The feasible region $\{\mathbf{x} : A\mathbf{x} \leq \mathbf{b}, \mathbf{x} \geq 0\}$ is the intersection of finitely many half-spaces, forming a convex polytope. This polytope may be empty (infeasible), bounded, or unbounded.

The objective function $\mathbf{c}^T\mathbf{x}$ defines a family of parallel hyperplanes. Maximizing the objective geometrically corresponds to translating this hyperplane as far as possible in the direction $\mathbf{c}$ while maintaining contact with the polytope.

Fundamental Theorem of Linear Programming. If an LP has a finite optimal value, then there exists an optimal solution at a vertex (extreme point) of the feasible polytope.
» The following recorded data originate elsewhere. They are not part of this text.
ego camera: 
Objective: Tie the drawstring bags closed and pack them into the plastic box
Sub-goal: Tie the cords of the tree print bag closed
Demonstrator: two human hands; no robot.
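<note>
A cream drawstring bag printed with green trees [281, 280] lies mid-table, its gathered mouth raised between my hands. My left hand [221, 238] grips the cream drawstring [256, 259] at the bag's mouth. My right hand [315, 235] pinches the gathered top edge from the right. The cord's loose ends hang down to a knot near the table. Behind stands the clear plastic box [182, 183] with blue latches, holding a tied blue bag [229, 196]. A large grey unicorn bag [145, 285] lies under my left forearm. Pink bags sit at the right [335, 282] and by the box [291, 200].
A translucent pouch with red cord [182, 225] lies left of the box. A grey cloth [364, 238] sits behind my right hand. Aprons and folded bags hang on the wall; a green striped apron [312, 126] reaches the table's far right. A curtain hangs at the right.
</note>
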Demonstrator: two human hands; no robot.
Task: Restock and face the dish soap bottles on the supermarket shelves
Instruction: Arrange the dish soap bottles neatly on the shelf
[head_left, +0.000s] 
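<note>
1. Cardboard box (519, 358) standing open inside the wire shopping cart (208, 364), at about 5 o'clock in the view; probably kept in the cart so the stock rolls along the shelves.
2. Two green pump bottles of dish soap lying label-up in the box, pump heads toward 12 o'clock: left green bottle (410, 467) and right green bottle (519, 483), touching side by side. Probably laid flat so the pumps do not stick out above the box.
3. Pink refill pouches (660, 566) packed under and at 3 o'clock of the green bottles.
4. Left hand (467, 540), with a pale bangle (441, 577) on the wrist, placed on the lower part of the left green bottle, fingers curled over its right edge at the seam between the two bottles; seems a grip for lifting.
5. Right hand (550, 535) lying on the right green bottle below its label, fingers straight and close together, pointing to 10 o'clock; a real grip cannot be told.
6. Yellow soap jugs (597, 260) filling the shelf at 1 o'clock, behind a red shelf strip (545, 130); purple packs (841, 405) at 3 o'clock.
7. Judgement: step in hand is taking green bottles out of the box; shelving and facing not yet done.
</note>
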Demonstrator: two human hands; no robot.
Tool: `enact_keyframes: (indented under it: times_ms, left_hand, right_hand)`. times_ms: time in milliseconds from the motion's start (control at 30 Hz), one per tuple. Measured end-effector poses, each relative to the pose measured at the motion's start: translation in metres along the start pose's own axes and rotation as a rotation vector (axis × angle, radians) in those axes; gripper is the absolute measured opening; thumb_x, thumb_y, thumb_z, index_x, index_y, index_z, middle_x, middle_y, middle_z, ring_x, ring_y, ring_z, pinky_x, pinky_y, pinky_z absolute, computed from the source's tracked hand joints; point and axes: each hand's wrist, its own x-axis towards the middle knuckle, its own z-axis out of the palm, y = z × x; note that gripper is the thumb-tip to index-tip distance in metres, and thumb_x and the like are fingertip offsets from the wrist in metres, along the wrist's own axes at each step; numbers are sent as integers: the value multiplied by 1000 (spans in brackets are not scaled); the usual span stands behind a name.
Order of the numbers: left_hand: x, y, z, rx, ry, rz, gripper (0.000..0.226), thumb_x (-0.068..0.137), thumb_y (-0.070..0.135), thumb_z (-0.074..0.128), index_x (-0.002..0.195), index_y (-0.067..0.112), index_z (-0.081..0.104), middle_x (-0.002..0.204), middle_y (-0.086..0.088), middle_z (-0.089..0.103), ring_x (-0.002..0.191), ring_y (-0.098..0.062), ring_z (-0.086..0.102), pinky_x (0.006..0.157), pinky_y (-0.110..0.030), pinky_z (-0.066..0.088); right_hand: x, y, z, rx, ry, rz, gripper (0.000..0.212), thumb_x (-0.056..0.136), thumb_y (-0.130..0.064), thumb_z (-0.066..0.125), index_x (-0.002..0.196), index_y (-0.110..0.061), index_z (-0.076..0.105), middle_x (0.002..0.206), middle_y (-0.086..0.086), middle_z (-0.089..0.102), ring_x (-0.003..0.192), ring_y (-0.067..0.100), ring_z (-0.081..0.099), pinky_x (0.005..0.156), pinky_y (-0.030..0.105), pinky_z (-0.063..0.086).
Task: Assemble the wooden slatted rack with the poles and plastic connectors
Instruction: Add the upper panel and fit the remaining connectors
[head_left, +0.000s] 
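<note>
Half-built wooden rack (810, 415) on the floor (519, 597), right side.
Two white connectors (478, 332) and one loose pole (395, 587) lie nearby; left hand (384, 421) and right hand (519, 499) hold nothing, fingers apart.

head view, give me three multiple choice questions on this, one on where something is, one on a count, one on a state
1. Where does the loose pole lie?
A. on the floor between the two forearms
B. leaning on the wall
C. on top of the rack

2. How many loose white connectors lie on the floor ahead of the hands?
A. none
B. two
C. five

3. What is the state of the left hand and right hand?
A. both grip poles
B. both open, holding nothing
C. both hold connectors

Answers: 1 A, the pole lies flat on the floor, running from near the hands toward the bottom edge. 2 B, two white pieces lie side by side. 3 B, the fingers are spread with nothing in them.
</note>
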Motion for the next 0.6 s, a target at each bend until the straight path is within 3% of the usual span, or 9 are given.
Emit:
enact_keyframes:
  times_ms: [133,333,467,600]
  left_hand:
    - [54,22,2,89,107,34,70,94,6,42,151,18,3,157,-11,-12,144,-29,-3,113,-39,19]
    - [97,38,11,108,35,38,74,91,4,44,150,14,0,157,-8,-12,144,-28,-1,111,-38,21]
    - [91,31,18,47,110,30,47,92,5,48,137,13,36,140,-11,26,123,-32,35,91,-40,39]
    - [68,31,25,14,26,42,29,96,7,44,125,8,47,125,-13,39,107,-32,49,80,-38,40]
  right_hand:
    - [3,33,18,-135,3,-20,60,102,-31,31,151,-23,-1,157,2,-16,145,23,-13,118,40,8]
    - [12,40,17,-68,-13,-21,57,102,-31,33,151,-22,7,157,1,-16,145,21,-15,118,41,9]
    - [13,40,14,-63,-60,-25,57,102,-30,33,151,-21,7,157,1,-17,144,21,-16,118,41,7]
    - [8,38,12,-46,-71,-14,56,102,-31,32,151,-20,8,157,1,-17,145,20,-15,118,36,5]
This theorem is what makes LP tractable: instead of searching over a continuous region, we need only examine vertices. A polytope in $\mathbb{R}^n$ defined by $m$ constraints has at most $\binom{m+n}{n}$ vertices, which is finite (though potentially exponential).

The Simplex Method

The simplex method, introduced by Dantzig (1947), exploits the fundamental theorem by walking along edges of the polytope from vertex to vertex, always improving the objective.

A basic feasible solution (BFS) corresponds to a vertex of the polytope. It is determined by selecting $n$ linearly independent constraints to hold with equality (the basis), solving the resulting system, and verifying nonnegativity. At each step, the simplex method:

Examines the reduced costs of non-basic variables: $\bar{c}_j = c_j - \mathbf{c}_B^T B^{-1} \mathbf{a}_j$ , where $B$ is the basis matrix.
If all $\bar{c}_j \leq 0$ , the current BFS is optimal (for maximization).
Otherwise, selects an entering variable $x_j$ with $\bar{c}_j > 0$ (e.g., the largest reduced cost).
Performs a pivot: determines which basic variable leaves the basis using the minimum ratio test to maintain feasibility, then updates the basis.

Each pivot moves to an adjacent vertex with a strictly higher objective value (assuming nondegeneracy). Since the number of vertices is finite, the simplex method terminates. Degeneracy (multiple bases corresponding to the same vertex) can cause cycling, which is resolved by anti-cycling rules such as Bland’s rule.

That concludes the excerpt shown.